_Your goal_: Output the data below line for line, exactly, up to and including the line where "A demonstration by" appears.

_Task data_:

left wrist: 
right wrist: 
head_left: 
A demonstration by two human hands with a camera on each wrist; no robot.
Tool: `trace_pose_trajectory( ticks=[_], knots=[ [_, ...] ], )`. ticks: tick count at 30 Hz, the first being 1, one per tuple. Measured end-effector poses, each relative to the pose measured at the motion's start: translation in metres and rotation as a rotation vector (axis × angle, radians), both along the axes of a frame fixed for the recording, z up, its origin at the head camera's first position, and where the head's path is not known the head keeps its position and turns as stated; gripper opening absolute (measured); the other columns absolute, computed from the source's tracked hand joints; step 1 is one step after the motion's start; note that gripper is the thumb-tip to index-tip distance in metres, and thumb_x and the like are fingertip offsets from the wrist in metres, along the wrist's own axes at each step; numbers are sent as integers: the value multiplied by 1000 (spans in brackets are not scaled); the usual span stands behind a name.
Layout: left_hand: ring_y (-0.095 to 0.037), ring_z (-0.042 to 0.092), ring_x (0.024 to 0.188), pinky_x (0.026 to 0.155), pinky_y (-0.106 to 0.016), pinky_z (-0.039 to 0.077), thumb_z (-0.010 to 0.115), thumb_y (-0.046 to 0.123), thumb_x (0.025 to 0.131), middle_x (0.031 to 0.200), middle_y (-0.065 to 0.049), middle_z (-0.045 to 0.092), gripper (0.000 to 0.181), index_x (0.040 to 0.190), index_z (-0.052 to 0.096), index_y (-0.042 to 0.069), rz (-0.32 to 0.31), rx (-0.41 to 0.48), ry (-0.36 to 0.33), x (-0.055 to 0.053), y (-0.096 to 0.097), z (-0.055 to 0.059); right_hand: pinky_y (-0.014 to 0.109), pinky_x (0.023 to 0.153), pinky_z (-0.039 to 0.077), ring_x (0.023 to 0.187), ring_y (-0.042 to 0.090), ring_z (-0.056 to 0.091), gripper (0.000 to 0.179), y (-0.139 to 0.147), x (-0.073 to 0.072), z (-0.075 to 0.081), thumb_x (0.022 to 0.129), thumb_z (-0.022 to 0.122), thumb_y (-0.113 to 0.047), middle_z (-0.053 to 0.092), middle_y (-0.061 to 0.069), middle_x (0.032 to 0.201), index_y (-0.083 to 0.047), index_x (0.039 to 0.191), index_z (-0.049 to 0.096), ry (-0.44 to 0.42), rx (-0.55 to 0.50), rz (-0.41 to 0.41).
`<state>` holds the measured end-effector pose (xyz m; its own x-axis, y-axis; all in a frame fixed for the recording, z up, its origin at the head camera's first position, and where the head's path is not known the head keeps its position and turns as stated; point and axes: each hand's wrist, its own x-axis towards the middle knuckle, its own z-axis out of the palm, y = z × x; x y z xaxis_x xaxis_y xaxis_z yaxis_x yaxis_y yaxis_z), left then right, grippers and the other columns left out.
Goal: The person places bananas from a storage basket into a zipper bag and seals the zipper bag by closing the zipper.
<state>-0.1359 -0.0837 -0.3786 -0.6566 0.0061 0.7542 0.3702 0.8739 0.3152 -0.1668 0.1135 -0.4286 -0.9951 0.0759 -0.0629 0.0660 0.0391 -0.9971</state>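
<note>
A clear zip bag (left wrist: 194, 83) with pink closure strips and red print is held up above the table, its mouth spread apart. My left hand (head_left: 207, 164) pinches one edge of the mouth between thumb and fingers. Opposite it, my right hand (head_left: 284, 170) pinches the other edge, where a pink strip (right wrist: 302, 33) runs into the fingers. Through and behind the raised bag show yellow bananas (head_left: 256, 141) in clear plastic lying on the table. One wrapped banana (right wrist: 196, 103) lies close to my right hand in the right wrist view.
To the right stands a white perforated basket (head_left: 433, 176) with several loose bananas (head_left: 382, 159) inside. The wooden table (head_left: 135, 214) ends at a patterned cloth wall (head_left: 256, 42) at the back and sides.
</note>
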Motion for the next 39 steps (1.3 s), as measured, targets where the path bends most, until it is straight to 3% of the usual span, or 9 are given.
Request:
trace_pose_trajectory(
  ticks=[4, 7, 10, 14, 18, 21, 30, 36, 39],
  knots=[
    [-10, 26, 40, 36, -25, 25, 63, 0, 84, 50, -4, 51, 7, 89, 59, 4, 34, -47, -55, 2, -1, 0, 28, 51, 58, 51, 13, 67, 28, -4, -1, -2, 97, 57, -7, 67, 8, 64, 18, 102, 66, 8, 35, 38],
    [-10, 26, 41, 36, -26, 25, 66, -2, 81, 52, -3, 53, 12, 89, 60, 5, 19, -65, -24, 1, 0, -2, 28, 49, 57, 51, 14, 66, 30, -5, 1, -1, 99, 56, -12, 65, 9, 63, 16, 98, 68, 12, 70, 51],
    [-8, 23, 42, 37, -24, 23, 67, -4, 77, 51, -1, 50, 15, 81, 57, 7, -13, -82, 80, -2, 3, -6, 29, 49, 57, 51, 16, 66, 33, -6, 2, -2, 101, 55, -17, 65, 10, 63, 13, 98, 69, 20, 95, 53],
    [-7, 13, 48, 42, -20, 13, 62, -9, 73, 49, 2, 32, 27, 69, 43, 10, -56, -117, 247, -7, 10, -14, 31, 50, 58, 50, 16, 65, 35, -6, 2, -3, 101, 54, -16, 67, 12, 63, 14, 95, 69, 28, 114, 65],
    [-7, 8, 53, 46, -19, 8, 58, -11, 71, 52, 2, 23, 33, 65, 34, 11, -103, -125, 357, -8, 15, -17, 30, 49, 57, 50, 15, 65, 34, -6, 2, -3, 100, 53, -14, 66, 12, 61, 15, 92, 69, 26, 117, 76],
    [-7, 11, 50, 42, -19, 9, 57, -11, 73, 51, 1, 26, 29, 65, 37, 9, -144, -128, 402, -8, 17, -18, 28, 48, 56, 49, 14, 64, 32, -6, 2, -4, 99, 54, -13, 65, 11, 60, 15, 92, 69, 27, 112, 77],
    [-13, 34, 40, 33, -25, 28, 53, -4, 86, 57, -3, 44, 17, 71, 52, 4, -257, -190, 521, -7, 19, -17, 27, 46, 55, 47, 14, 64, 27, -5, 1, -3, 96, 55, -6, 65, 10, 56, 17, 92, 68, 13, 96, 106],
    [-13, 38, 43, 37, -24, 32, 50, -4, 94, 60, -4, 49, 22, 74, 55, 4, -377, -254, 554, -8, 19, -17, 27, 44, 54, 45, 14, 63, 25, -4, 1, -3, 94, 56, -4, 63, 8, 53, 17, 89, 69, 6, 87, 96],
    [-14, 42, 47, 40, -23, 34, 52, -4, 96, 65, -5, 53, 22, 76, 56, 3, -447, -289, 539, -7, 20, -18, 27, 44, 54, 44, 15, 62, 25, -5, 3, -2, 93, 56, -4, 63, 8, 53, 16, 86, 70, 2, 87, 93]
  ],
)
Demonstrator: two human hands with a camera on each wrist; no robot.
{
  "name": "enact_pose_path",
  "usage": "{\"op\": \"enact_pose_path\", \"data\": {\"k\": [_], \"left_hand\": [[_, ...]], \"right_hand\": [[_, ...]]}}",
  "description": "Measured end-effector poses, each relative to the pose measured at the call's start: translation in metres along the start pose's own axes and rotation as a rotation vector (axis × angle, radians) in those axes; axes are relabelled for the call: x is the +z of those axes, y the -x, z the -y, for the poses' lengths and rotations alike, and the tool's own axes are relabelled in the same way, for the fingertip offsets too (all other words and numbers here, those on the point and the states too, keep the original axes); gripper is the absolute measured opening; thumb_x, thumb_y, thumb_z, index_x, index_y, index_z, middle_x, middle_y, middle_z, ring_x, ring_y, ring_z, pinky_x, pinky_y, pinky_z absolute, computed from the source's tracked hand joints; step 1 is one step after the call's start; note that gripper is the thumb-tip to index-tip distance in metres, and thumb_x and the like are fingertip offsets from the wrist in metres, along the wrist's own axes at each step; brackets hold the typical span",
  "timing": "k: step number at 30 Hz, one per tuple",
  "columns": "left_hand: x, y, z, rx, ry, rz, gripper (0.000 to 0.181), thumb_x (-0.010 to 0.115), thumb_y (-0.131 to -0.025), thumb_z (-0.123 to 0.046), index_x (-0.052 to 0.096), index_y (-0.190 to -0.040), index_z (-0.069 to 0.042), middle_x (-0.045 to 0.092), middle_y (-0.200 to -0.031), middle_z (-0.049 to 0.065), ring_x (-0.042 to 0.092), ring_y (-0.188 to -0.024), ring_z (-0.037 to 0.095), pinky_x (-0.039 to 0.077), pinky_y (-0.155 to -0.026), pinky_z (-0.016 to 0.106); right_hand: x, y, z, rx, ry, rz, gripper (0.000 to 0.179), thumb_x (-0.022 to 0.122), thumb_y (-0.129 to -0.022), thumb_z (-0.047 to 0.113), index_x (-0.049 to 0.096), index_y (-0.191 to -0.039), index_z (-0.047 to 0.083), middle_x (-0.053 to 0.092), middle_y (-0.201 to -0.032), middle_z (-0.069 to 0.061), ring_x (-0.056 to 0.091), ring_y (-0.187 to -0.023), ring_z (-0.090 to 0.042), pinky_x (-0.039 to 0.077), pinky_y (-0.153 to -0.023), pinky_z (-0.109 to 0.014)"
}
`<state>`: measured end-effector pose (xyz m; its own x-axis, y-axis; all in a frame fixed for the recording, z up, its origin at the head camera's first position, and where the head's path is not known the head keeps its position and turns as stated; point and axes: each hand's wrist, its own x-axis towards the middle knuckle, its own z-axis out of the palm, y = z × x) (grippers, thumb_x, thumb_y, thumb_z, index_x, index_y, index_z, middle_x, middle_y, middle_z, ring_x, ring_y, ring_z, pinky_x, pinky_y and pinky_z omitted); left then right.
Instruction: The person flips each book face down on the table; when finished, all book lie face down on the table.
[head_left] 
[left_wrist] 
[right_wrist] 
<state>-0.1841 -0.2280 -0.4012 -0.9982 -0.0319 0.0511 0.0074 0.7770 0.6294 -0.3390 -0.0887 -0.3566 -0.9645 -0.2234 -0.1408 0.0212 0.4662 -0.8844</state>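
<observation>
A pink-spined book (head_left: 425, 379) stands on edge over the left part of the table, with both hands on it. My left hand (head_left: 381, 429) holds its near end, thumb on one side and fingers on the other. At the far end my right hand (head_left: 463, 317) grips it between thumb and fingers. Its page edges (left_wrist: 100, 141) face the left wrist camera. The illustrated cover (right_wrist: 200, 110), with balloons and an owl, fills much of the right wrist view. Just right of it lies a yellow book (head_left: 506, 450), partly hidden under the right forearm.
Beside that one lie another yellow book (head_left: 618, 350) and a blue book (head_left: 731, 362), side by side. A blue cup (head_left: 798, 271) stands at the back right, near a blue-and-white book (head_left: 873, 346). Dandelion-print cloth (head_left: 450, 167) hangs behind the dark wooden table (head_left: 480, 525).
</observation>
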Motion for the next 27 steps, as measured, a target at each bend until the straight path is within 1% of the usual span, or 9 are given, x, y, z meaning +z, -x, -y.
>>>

_Response to this exercise_:
left wrist: 
right wrist: 
head_left: 
A demonstration by two human hands with a camera on each wrist; no robot.

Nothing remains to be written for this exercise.